Even as the case of Oury Jalloh is as good as closed in the eyes of the German justice system, Mouctar Bah and members of the Initiative have achieved a victory perhaps more profound than a legal solution. In the last ten years, Dessau has become Germany’s Ferguson. Like Amadou Diallo, Trayvon Martin, Mike Brown and Eric Garner, the name ‘Oury Jalloh’ is a stark reminder of the vicious double standards that protect state institutions from self-incrimination, even amid blatant evidence of racialized violence. Yet, had it not been for the commitment of the Initiative, who were ready to venture beyond Germany in search of answers, the injustice perpetrated in Dessau would have gone no further than the tiny cell in which Jalloh died.

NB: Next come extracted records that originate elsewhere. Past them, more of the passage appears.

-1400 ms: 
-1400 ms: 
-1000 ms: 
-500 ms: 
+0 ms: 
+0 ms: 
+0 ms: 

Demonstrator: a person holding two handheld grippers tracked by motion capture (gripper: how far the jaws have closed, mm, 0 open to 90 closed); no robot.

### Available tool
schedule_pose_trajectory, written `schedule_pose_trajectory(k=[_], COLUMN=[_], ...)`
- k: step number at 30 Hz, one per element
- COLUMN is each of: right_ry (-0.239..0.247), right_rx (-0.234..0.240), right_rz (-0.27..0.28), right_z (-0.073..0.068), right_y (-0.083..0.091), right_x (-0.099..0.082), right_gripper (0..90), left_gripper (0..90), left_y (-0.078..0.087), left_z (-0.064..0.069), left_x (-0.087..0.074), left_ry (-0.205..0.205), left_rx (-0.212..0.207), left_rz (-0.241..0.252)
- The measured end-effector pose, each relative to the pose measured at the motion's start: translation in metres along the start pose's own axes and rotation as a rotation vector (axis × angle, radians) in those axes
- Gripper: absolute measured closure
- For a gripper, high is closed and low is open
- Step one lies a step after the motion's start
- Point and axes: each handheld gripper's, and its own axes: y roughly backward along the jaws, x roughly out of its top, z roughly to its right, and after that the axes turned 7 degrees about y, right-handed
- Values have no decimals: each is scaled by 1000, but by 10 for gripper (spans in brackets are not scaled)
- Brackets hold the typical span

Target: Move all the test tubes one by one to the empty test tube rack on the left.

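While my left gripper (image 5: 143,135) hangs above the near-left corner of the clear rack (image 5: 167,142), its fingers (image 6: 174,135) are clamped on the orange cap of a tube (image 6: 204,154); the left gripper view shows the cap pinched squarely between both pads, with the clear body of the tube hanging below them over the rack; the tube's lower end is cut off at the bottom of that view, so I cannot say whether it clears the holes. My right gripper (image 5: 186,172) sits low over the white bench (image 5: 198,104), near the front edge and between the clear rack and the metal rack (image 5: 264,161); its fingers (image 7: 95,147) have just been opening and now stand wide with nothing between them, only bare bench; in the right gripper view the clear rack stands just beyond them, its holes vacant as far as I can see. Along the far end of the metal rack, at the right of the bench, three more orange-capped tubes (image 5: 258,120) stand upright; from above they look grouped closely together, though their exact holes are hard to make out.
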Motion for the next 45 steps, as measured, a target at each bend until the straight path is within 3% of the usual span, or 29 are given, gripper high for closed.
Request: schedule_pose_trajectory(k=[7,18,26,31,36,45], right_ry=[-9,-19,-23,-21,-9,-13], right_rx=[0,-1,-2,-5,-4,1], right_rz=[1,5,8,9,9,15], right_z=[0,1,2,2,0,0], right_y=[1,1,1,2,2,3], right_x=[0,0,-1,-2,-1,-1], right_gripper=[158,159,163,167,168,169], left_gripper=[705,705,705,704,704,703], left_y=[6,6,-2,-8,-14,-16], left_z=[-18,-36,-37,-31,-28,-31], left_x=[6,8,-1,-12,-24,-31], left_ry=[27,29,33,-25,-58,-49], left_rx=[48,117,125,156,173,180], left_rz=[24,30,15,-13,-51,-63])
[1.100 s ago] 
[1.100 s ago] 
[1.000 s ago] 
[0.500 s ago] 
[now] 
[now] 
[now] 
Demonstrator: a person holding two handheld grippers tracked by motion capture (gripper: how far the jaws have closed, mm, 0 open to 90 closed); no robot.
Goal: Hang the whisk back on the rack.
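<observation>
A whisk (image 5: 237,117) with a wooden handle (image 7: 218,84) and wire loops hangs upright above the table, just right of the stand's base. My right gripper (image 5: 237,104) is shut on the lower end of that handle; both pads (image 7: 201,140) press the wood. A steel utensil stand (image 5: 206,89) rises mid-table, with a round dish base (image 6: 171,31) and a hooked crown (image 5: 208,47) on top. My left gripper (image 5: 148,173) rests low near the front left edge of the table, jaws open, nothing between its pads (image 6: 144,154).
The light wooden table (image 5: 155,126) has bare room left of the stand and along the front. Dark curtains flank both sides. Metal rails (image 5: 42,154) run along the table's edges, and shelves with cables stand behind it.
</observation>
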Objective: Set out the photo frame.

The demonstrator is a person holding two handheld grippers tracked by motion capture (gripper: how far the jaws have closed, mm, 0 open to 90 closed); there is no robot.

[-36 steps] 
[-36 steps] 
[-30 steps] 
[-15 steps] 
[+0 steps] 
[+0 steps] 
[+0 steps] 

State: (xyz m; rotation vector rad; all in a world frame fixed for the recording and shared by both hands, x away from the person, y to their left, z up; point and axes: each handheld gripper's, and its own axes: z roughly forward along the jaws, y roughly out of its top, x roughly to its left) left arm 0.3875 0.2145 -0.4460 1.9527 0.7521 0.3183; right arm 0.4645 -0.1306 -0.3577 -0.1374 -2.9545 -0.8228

“If the activists had not gotten involved, right from the beginning, Oury Jalloh’s death would have been swallowed up and forgotten,” says Bruce-Jones. “There would have been no second autopsy, no ripping open the casket to show the world his burned body, no flying of the family to Germany to take part in the two trials, no pushing the legal teams to challenge the prosecution’s charges, no pushing for independent scientific evidence to dispute the self-immolation hypothesis. There would have been no case.
They still do this work, so that Jalloh’s death will not have been in vain and so that no one who dies in police custody in Germany will have to die in obscurity.”